-- WORK ITEM --
Copy out all the lines of the data that hold the word "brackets".

-- DATA BLOCK --
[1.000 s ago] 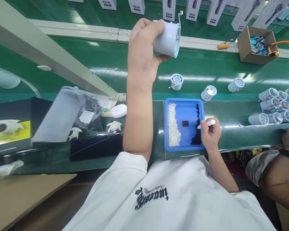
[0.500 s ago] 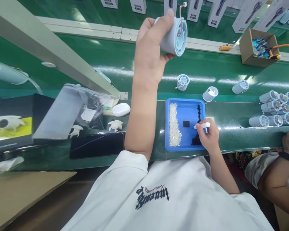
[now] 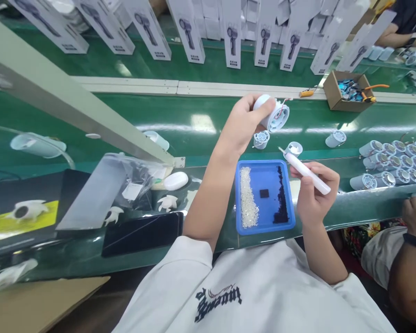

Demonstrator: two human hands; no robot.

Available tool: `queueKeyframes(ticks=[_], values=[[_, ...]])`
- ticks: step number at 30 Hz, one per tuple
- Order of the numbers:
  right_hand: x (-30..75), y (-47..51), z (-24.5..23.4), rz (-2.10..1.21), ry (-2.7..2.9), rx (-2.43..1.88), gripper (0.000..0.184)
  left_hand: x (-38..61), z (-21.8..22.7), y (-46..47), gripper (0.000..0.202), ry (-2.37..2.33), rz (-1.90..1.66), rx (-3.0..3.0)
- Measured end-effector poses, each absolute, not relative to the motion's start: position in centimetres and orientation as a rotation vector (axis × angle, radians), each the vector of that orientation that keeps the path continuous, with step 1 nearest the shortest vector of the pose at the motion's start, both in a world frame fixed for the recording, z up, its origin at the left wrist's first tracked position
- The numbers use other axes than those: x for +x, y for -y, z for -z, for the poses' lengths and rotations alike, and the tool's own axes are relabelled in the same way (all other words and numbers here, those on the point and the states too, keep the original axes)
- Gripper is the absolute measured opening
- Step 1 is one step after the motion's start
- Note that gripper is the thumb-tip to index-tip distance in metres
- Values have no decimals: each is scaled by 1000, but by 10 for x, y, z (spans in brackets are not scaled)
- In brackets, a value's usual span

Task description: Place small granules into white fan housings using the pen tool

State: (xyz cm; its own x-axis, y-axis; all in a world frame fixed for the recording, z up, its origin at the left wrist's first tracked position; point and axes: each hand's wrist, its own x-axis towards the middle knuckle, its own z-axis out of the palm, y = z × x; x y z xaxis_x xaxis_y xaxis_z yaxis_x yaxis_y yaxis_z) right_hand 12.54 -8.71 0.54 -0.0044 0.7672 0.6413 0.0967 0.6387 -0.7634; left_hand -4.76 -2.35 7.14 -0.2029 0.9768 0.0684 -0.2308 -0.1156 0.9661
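My left hand point(image 3: 243, 124) is closed around a pale blue cylindrical fan housing point(image 3: 273, 114) with a red and white wire, held above the green belt. My right hand point(image 3: 312, 189) grips a white pen-shaped tool point(image 3: 305, 172), lifted above the right edge of a blue tray point(image 3: 265, 229); its tip points up and left toward the housing. The tray holds a strip of small clear pieces point(image 3: 247, 198), a strip of small dark pieces point(image 3: 282, 202) and a black square point(image 3: 264, 193).
Loose housings point(image 3: 261, 138) lie on the green belt point(image 3: 180, 120), and several more point(image 3: 390, 159) are stacked at the right. A cardboard box point(image 3: 346, 92), upright product cartons point(image 3: 232, 34), white fan blades point(image 3: 168, 202), a plastic bag point(image 3: 131, 180) and another person's arm point(image 3: 409, 249) surround me.
My left hand came down and closer with the housing. My right hand lifted the pen tool out of the tray and raised it toward the housing. The camera tilted up.
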Motion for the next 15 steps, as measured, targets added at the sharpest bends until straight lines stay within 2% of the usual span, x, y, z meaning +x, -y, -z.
queueKeyframes(ticks=[6,15], values=[[123,78,-15,-602,1453,-803,16,-44,-60,22,19,-1125,-1402,1182],[123,77,-14,-572,1440,-825,14,-38,-64,29,20,-1112,-1320,1245]])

-- EXERCISE ANSWER --
- Values have no decimals: each is scaled by 1000, but by 10 for x, y, z (spans in brackets are not scaled)
- In brackets, a value's usual span

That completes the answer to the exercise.